That's sadly true. And it's especially *annoying *with a single subject ("tout le monde, il est content". "Les taxes, elles sont trop élevées"). Sarkozy uses this structure a lot.


----------



## parisaram

I don't think it's sad. "_sommes_" is, in the oral language, a very short word and it is better to add something ("_nous_") so that the structure of the sentence is easier to understand. Clarity is more important than any strict grammar rules we learnt at the age of 6.

In familiar language, we would actually say: "_mes parents et moi, *on est *contents._"


----------



## fdb

Sad or not, in modern spoken French verbs in the 1st and 2nd person singular or plural are actually never used without a personal pronoun. "Mes parents et moi sommes contents" sounds dreadfully bookish.


----------



## VanOo

parisaram said:


> I don't think it's sad. "_sommes_" is, in the oral language, a very short word and it is better to add something ("_nous_") so that the structure of the sentence is easier to understand. Clarity is more important than any strict grammar rules we learnt at the age of 6.
> 
> In familiar language, we would actually say: "_mes parents et moi, *on est *contents._"



I doubt this is the place for such a debate, but I don't see how "_mon père, ma mère et moi nous sommes contents_." is clearer than "_mon père, ma mère et moi sommes contents_". 

That being said, you're free to speak as you please.


----------



## Yendred

VanOo said:


> I don't see how "_mon père, ma mère et moi nous sommes contents_." is clearer than "_mon père, ma mère et moi sommes contents_".



Oralement si. Et le fait d'ajouter une virgule (donc une respiration), rend aussi la phrase plus claire "_mon père, ma mère et moi*,* nous sommes contents_."
Je suis d'accord avec parisaram pour mettre en avant la clarté plutôt que la pureté. 
(quant à Sarkozy, je préfère l'oublier...)


----------



## zeldaj

Hello!
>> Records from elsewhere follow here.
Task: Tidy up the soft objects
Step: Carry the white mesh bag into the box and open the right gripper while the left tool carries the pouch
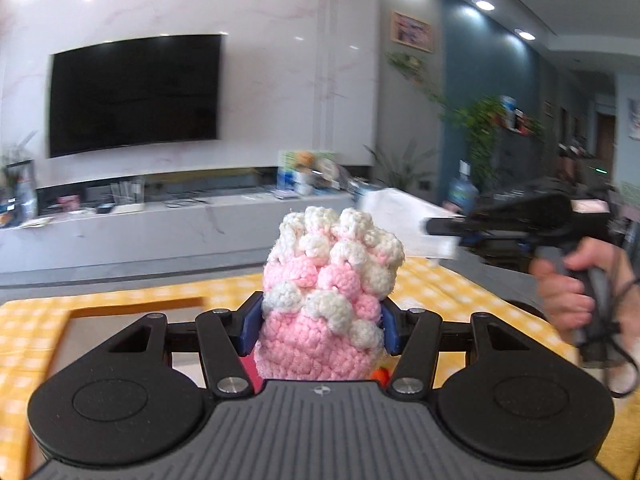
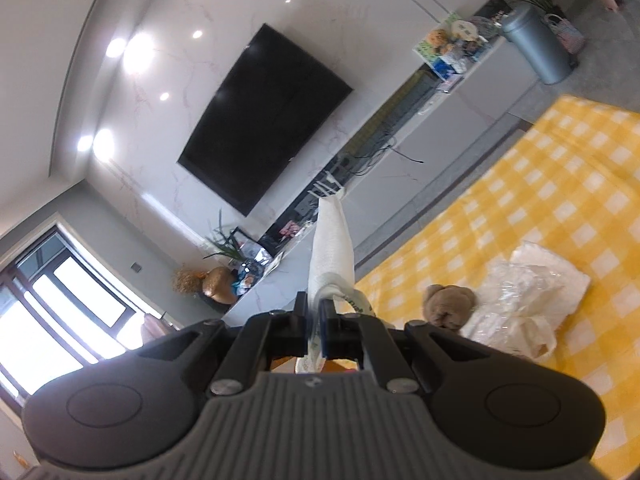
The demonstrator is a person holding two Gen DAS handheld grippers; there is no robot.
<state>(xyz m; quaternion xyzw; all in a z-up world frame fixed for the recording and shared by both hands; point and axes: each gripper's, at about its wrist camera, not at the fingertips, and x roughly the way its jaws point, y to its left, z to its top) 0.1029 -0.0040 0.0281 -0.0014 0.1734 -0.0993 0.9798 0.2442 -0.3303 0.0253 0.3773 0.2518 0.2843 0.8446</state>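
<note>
My left gripper is shut on a pink and white crocheted toy, its blue pads pressing both sides, held up above the yellow checked tablecloth. At the right of the left wrist view a hand grips the other tool, which carries a white paper tissue. In the right wrist view my right gripper is shut on that white tissue, which sticks up past the fingertips. A brown plush bear lies on the checked cloth beside a crumpled clear plastic bag.
A wooden-rimmed tray lies on the cloth at the left. Beyond the table are a long white TV cabinet with clutter, a wall TV, plants and a grey bin.
</note>
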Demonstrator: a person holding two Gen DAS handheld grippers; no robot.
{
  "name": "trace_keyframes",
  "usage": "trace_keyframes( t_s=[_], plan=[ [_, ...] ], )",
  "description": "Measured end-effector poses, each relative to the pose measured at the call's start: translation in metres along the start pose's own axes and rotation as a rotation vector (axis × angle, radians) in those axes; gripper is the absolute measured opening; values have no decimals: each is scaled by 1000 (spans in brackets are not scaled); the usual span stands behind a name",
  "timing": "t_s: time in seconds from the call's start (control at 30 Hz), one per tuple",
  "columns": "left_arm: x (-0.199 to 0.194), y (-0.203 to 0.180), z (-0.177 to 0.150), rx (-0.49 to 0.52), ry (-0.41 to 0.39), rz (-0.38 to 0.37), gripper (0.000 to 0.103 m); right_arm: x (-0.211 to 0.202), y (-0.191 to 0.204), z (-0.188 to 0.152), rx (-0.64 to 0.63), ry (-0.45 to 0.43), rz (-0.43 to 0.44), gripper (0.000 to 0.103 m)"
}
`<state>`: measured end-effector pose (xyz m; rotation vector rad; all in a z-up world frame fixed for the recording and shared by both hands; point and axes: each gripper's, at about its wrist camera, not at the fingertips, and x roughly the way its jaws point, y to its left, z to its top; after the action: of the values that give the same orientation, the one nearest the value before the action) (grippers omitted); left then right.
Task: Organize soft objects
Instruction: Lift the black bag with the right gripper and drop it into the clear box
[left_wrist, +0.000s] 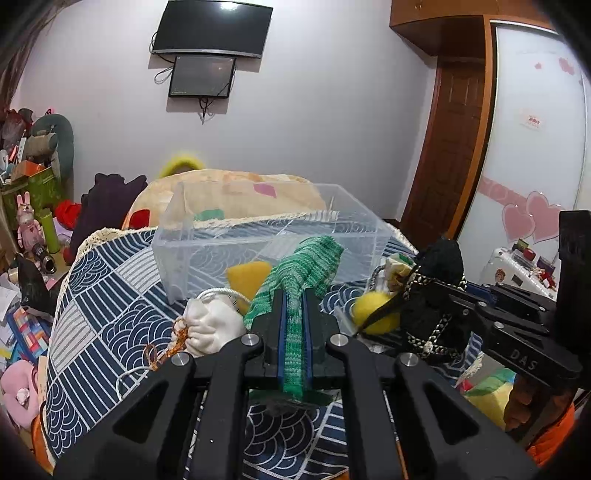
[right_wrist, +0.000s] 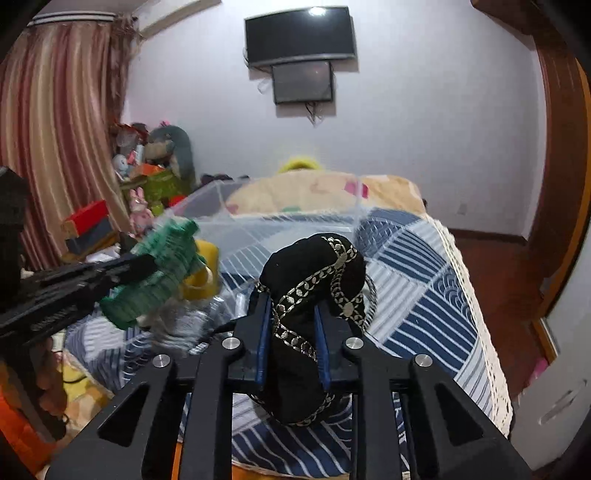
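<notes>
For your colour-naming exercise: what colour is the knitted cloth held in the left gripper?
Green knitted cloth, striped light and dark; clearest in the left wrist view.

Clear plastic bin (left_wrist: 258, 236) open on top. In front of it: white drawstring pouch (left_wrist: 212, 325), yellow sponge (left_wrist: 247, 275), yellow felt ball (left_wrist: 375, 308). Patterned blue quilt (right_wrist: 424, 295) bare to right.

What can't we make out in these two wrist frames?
- Left wrist: the green knit piece has its lower end hidden between the left gripper fingers.
- Left wrist: the yellow sponge in the clear bin is part-covered by the knit.
- Right wrist: the knit is motion-blurred.
- Right wrist: the black pouch base is hidden by the right gripper.
</notes>
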<state>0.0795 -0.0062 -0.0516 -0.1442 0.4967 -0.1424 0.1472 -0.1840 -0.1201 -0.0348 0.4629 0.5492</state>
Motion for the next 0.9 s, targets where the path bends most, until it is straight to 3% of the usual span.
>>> trace_keyframes(
  t_s=[0.23, 0.43, 0.67, 0.9],
  plan=[
    [-9, -9, 18, 32, -39, -22, 7, 0, 21, 8, -66, -58, 130, 18],
    [20, -13, 21, 54, 29, -101, 7, 18, 35, 1, -141, -37, 191, 18],
    [70, -13, 7, 44, 176, -153, 7, 21, 24, -3, -132, -1, 144, 21],
    [78, -17, -7, 55, 209, -138, 7, 5, 0, 4, -57, -47, 101, 24]
  ],
)
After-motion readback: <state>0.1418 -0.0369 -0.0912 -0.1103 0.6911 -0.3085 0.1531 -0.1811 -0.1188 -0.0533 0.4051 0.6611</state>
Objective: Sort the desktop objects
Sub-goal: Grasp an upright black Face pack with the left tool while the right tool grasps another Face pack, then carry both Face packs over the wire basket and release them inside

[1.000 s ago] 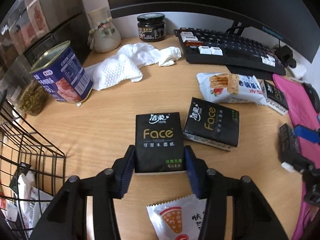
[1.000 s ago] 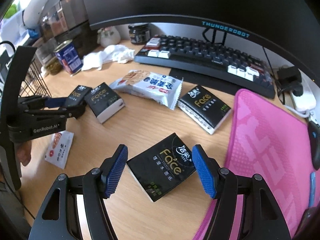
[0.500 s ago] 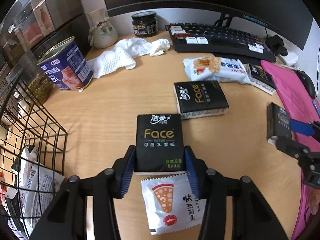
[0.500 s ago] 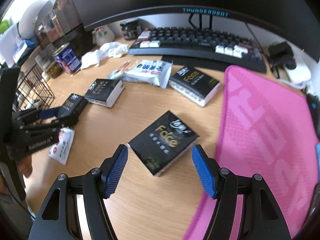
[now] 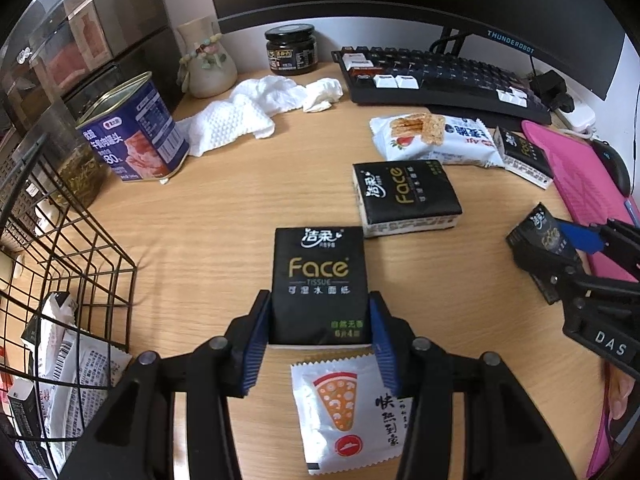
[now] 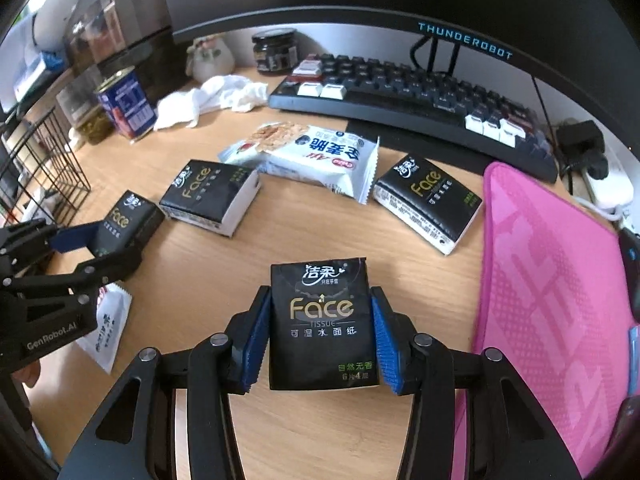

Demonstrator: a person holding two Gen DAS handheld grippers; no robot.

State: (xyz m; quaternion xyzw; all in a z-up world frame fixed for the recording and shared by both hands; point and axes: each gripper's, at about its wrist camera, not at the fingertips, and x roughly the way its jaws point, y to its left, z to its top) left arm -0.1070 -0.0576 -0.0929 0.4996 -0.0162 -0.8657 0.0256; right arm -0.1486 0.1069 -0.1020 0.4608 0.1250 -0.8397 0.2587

I'm wondering if I can get some help translating this sentiment into French:

*My friend and I* decided to go to the store.

I have an intermediate level in French, but I've never known how to express the bolded statement appropriately. I've always just re-worked my sentences to say "*we  *decided to go to the store" and found another place to express that it was me and my friend who were the subject.

I'm curious if there actually is a way to express this in a grammatically correct way in French, or if I should just continue to work around it.

Thank you so much for your time!


----------



## Lacuzon

Bonsoir,

You can of course use the same construction: Mon ami et moi avons décidé...


----------



## zeldaj

Thanks! That's simple enough. In your example you used the *nous* form of the verb avoir. Can I also use the *on* form to make it more casual, i.e. _Mon ami et moi a décidé..._?


----------



## Yendred

zeldaj said:


> _Mon ami et moi a décidé..._



This is incorrect if you omit the "_on_". But casually, you can indeed say:
_Mon ami et moi, *on *a décidé..._


----------



## janpol

La solution proposée par Lacuzon me semble être la meilleure. Il faut se demander quel pronom personnel unique pourrait remplacer les deux personnes qui constituent le sujet puis accorder le verbe avec ce sujet. Il n'est ni indispensable ni utile de répéter  ce pronom dans la phrase : mon ami et moi ---> nous, ton ami et toi ---> vous, son ami et lui---> ils, ses amies et elle ---> elles, ton ami et toi ---> vous etc...


----------